Could you restate the data below word for word, without its pictures?
--- PROVIDED MATERIAL Enclosed Below ---
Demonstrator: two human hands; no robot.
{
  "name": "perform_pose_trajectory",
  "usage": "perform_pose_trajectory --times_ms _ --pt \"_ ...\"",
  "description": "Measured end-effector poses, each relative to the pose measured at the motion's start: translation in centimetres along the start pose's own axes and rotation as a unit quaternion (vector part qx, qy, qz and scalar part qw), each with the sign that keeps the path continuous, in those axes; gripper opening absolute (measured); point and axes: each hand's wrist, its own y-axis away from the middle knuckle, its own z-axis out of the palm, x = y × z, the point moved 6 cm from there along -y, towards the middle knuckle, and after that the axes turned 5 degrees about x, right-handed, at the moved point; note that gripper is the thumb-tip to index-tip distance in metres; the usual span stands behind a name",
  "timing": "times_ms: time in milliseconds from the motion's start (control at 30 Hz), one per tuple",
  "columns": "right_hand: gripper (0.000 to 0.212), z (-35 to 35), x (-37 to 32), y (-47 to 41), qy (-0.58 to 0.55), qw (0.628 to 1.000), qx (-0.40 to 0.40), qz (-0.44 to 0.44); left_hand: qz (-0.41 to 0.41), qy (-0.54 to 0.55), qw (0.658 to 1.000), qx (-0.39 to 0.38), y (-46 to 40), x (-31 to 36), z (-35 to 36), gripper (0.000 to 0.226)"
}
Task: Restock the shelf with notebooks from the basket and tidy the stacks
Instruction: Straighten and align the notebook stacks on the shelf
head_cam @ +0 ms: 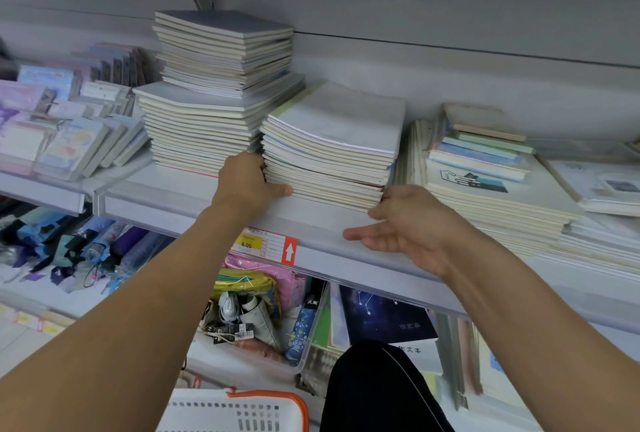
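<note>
A stack of pale notebooks (329, 151) lies on the white shelf (180, 196), its edges fanned unevenly. My left hand (247, 180) grips the stack's lower left corner, thumb along the bottom front edge and fingers curled round the side. My right hand (398, 223) sits at the stack's lower right corner with the fingers stretched out leftward over the shelf lip, touching the corner. A taller double stack of notebooks (214, 92) stands just left of it. The white basket with an orange rim (242, 411) shows at the bottom edge.
More notebook piles (491, 185) fill the shelf to the right, and small packaged notepads (65, 130) lean at the left. A yellow 6.00 price tag (265, 244) hangs on the shelf lip. Below are umbrellas (79, 251) and a clear bin of goods (263, 320).
</note>
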Motion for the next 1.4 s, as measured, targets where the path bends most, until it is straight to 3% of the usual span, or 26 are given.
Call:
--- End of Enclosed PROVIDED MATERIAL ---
◆ WRITTEN SOLUTION
Demonstrator: two human hands; no robot.
{
  "name": "perform_pose_trajectory",
  "usage": "perform_pose_trajectory --times_ms _ --pt \"_ ...\"",
  "description": "Measured end-effector poses, each relative to the pose measured at the motion's start: translation in centimetres along the start pose's own axes and rotation as a unit quaternion (vector part qx, qy, qz and scalar part qw), each with the sign that keeps the path continuous, in those axes; gripper opening absolute (measured); point and axes: each hand's wrist, its own y-axis away from the middle knuckle, its own z-axis out of the palm, x = y × z, the point moved 6 cm from there along -y, towards the middle knuckle, and after that the axes turned 5 degrees about x, right-handed, at the moved point; note that gripper is the thumb-tip to index-tip distance in metres; the usual span stands behind a name",
  "timing": "times_ms: time in milliseconds from the motion's start (control at 30 Hz), one per tuple",
  "columns": "right_hand: gripper (0.000 to 0.212), z (-35 to 35), x (-37 to 32), y (-47 to 41), qy (-0.58 to 0.55), qw (0.628 to 1.000), qx (-0.40 to 0.40), qz (-0.44 to 0.44); left_hand: qz (-0.41 to 0.41), qy (-0.54 to 0.55), qw (0.658 to 1.000), qx (-0.39 to 0.38), y (-46 to 40), x (-31 to 36), z (-35 to 36), gripper (0.000 to 0.226)"
}
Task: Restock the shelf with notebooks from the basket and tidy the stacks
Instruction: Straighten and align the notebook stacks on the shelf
head_cam @ +0 ms: 
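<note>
A stack of pale notebooks (329, 151) lies on the white shelf (180, 196), its edges fanned unevenly. My left hand (247, 180) grips the stack's lower left corner, thumb along the bottom front edge and fingers curled round the side. My right hand (398, 223) sits at the stack's lower right corner with the fingers stretched out leftward over the shelf lip, touching the corner. A taller double stack of notebooks (214, 92) stands just left of it. The white basket with an orange rim (242, 411) shows at the bottom edge.
More notebook piles (491, 185) fill the shelf to the right, and small packaged notepads (65, 130) lean at the left. A yellow 6.00 price tag (265, 244) hangs on the shelf lip. Below are umbrellas (79, 251) and a clear bin of goods (263, 320).
</note>
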Motion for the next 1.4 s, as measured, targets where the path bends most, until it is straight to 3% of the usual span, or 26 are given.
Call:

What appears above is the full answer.